◆ WHAT IS NEEDED
After finding the line containing "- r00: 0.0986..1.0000" below, please output that line and each following one through the line containing "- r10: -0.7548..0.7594", exactly as written.
--- START ---
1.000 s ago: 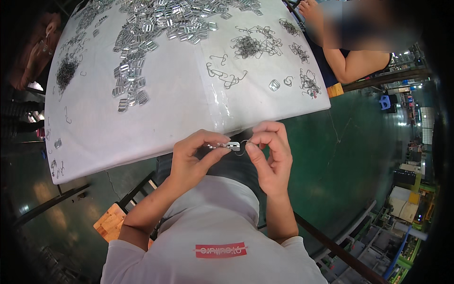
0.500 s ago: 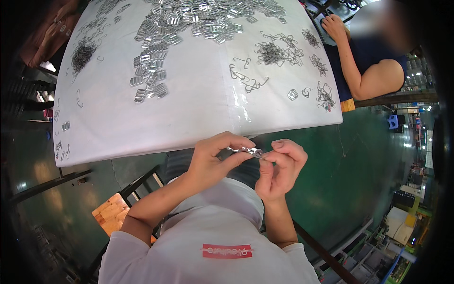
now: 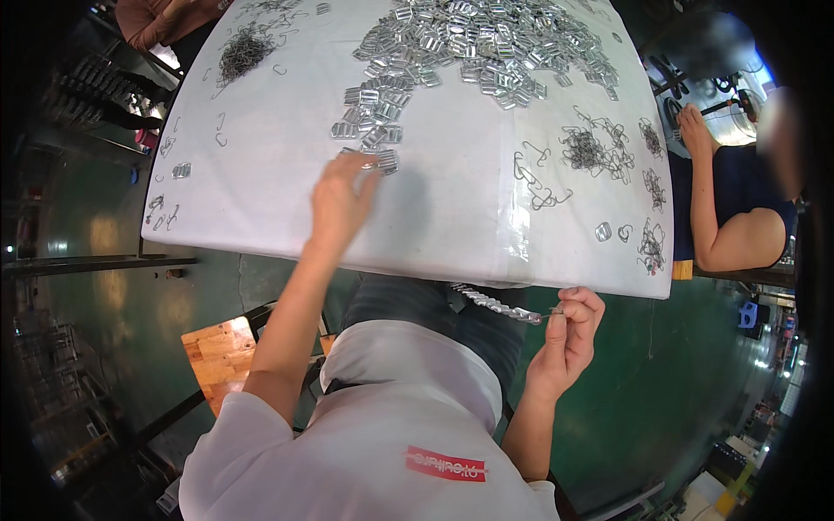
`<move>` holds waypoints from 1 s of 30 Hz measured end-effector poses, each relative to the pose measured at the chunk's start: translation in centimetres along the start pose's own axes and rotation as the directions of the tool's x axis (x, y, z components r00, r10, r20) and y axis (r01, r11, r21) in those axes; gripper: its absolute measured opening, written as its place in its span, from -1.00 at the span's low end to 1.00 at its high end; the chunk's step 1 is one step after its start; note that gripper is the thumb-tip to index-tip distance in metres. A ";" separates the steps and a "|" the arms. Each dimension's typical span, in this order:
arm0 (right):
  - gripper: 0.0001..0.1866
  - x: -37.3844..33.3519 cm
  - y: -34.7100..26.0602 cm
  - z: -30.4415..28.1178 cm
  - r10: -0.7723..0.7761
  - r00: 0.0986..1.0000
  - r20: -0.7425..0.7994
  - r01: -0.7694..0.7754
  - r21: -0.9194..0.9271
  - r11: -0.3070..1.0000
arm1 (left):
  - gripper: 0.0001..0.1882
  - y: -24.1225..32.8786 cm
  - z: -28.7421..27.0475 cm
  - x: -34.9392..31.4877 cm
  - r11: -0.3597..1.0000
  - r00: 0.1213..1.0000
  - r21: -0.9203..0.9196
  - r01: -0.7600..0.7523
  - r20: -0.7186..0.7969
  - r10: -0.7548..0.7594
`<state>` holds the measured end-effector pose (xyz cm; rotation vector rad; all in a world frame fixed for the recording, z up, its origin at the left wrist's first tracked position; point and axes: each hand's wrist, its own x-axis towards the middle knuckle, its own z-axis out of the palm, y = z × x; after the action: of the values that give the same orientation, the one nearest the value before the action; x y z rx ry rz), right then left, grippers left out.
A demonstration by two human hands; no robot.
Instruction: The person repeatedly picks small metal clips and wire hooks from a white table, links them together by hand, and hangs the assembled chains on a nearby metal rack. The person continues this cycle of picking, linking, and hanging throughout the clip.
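My left hand (image 3: pixel 341 198) reaches over the white table, its thumb and fingers apart at the near end of a trail of flat silver slotted buckles (image 3: pixel 382 161). The fingertips touch or almost touch the nearest buckles; the hand partly hides that spot. Off the table's front edge, my right hand (image 3: pixel 563 343) pinches a thin metal wire (image 3: pixel 551 313) between thumb and fingers. From it a row of overlapping silver buckles (image 3: pixel 495 303) stretches leftward above my lap, apparently strung on the wire.
A large buckle heap (image 3: pixel 486 43) lies at the table's far side. Tangled wire hooks sit in a left pile (image 3: pixel 245 54) and a right pile (image 3: pixel 586 149), with loose hooks (image 3: pixel 540 187) nearby. Another person's arm (image 3: pixel 705 195) is at the right edge; a wooden stool (image 3: pixel 217 358) stands lower left.
My left hand has left the buckle row and moved forward to the buckles on the table. My right hand still holds the wire, and the row now hangs out to its left.
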<state>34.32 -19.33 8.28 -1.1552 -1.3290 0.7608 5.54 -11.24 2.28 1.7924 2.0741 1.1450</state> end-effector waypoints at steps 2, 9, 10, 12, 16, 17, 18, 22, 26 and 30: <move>-0.92 -0.2 0.0 0.0 0.021 1.000 0.003 -0.021 0.028 0.999 | -0.78 -2.9 -0.4 0.9 0.976 0.997 0.217 0.033 -0.070 -0.019; -0.93 -0.7 0.0 0.4 0.010 1.000 0.006 -0.009 -0.023 1.000 | -0.66 -6.2 -2.9 3.6 0.984 0.938 0.152 -0.091 0.344 0.034; -0.93 -0.8 0.1 0.3 0.002 1.000 0.003 -0.002 -0.055 0.999 | -0.65 -6.0 -3.2 3.9 0.993 0.917 0.099 -0.059 0.400 0.015; -0.93 -0.8 0.3 0.3 0.004 1.000 -0.007 -0.005 -0.061 0.998 | -0.73 -5.0 -3.9 3.4 0.993 0.947 0.121 0.009 0.318 -0.047; -0.92 -0.6 0.9 0.4 -0.041 0.999 -0.002 0.041 -0.059 0.997 | -0.83 0.2 -2.8 0.3 0.877 0.898 -0.271 0.396 0.313 -0.309; -0.93 -0.7 1.1 0.5 -0.019 1.000 -0.009 0.018 -0.029 0.999 | -0.83 2.0 -2.3 -0.9 0.784 0.895 -0.469 0.406 0.376 -0.238; -0.93 -0.7 1.2 0.6 0.005 1.000 -0.010 -0.005 0.001 1.000 | -0.83 4.0 -1.6 -2.1 0.649 0.880 -0.616 0.448 0.433 -0.197; -0.92 -0.4 1.4 0.5 -0.059 0.998 -0.008 0.058 -0.053 0.997 | -0.76 11.4 0.1 -5.6 0.621 0.940 -0.744 0.249 0.340 0.031; -0.92 -0.2 1.1 0.3 -0.029 0.999 -0.038 0.027 -0.053 0.998 | -0.74 14.7 -0.1 -6.4 0.645 0.919 -0.724 0.245 0.385 0.083; -0.91 -0.1 1.0 0.4 -0.047 0.995 -0.084 0.041 -0.076 0.996 | -0.75 15.8 0.3 -7.4 0.631 0.937 -0.742 0.224 0.343 0.071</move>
<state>34.14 -19.08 7.22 -1.2002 -1.3156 0.6273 19.87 -18.02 9.60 1.3061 1.1373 1.3001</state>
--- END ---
◆ ANSWER SPACE
  - r00: 0.0986..1.0000
  - r20: -0.7425..0.7994
  - r01: -0.7694..0.7754
  - r21: -0.9194..0.9271
  - r11: -0.3070..1.0000
arm1 (left):
  - gripper: 0.0001..0.1882
  - y: -24.1225..32.8786 cm
  - z: -28.7421..27.0475 cm
  - x: -34.9392..31.4877 cm
  - r11: -0.3597..1.0000
  - r00: 0.1213..1.0000
  - r21: -0.9203..0.9196
  - r01: -0.7600..0.7523
  - r20: -0.7186..0.7969
  - r10: -0.7548..0.7594

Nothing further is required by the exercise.